Jewish spirituality and healing are inextricably bound together. Healers around the world know that God is our ultimate healer; the force that enables true healing to take place. is the website dedicated to spirituality and healing.

Judaism has a lot to do with fixing things that went wrong. The Kabbalah, for example, presents us with the theory of Tikkun Olam (the rectification of the universe) to deal with the mechanics of repair. Through Kabbalah, it is believed, we can fix what went wrong with our bodies, our emotions, and our minds. Our entire existence—the physical, emotional, mental, and spiritual life—emanates from the Divine realm, and provides for all of our personal needs, which we receive continuously. Many questions arise out of spiritual inquiry such as “Who am I?” “What is the purpose of my existence?” “What is the meaning of life?” “What happens to me after I die?” and a host of other similar questions that may pose a threat to our mental and emotional stability. Quite often, people, upon entering psychotherapy, find that their painful issues are not emotional but indeed spiritual.

Healing is a function of living a spiritual life. Healing can be defined as the natural process by which the body repairs itself. As an integral part of nature, we all consist of the energy of Creation. A number of terms have been coined throughout the history of healing practices to describe energy; for our purposes, we mean the vital energy, the power that energizes life. This power is synonymous with what we call God. On Shavuot, we refresh our connection to God, our healing power, by receiving His Torah.

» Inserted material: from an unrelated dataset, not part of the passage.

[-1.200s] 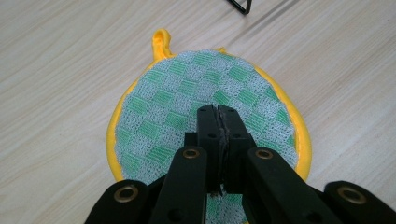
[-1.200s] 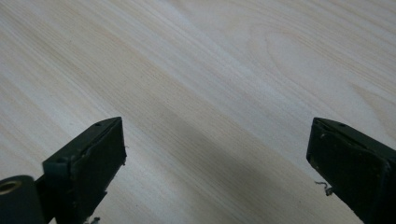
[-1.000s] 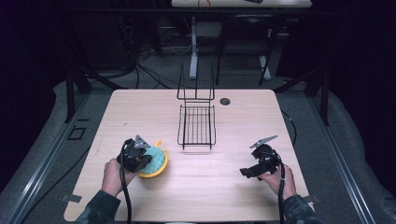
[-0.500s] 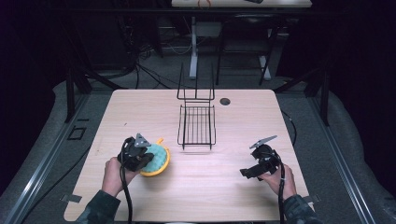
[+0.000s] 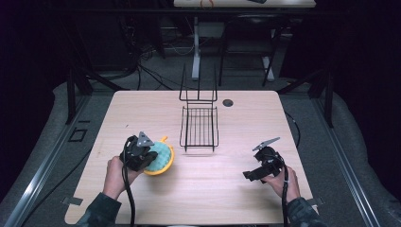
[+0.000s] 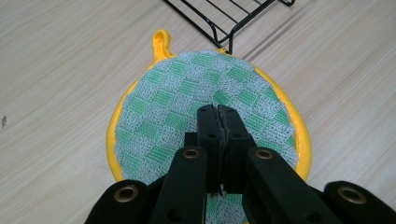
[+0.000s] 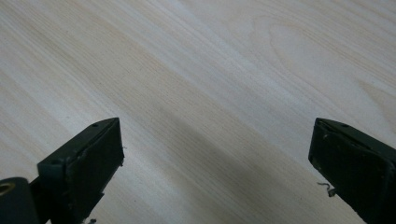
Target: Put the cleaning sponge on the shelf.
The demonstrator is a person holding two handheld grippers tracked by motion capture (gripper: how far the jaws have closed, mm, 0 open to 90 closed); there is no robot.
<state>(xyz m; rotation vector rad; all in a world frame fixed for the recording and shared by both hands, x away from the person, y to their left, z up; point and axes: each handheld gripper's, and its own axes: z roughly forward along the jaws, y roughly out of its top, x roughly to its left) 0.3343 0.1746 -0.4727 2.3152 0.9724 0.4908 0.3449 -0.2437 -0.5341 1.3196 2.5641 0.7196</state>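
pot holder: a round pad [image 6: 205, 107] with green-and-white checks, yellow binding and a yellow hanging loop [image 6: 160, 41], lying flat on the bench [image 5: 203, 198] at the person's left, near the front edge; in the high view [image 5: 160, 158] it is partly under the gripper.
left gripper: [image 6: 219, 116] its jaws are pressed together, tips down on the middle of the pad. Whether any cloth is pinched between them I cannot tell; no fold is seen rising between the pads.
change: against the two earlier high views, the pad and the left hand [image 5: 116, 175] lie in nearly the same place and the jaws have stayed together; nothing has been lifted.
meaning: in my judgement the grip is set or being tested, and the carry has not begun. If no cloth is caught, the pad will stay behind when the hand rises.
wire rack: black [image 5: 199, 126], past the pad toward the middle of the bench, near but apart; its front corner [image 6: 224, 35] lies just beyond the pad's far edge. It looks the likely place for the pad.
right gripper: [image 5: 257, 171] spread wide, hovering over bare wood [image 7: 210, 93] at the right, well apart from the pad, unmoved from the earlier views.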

Some of us believe that entering a spiritual path will solve our overall problems; they are often disillusioned when they find their lives have not really changed as a result of their introduction. Mysticism has always been the tool of spiritual explorers who stick with it, delving into the depths of their being, in search for an understanding of and an intimate relationship with the Creator. A grasp of Kabbalah can serve our healing efforts well however it is a long tedious journey that may last a lifetime while the practice of standard Jewish tradition—Torah, Mitzvot, and Prayer—bring about changes right now

Jewish tradition tries hard, though sometimes pitifully, to relate that the entrance to the “Gates” is the alignment of our personalities with our souls, our spiritual Self. In more familiar terms, it means aligning ourselves with God and Torah. Rabbi Lawrence Kushner put in succinctly when he wrote, “The Pentateuch is God’s Torah; each one of us is our own Torah whose purpose in life is to align our Torah to His Torah”.

You may ask, “Why traveling on the road to heaven—or biblically, the road to Canaan—is so urgently important for those on the spiritual journey”? I think that if a survey were taken to determine just what most people want in their lives, I think we would find that they want a just and moral society where people can flourish in accord with their aspirations.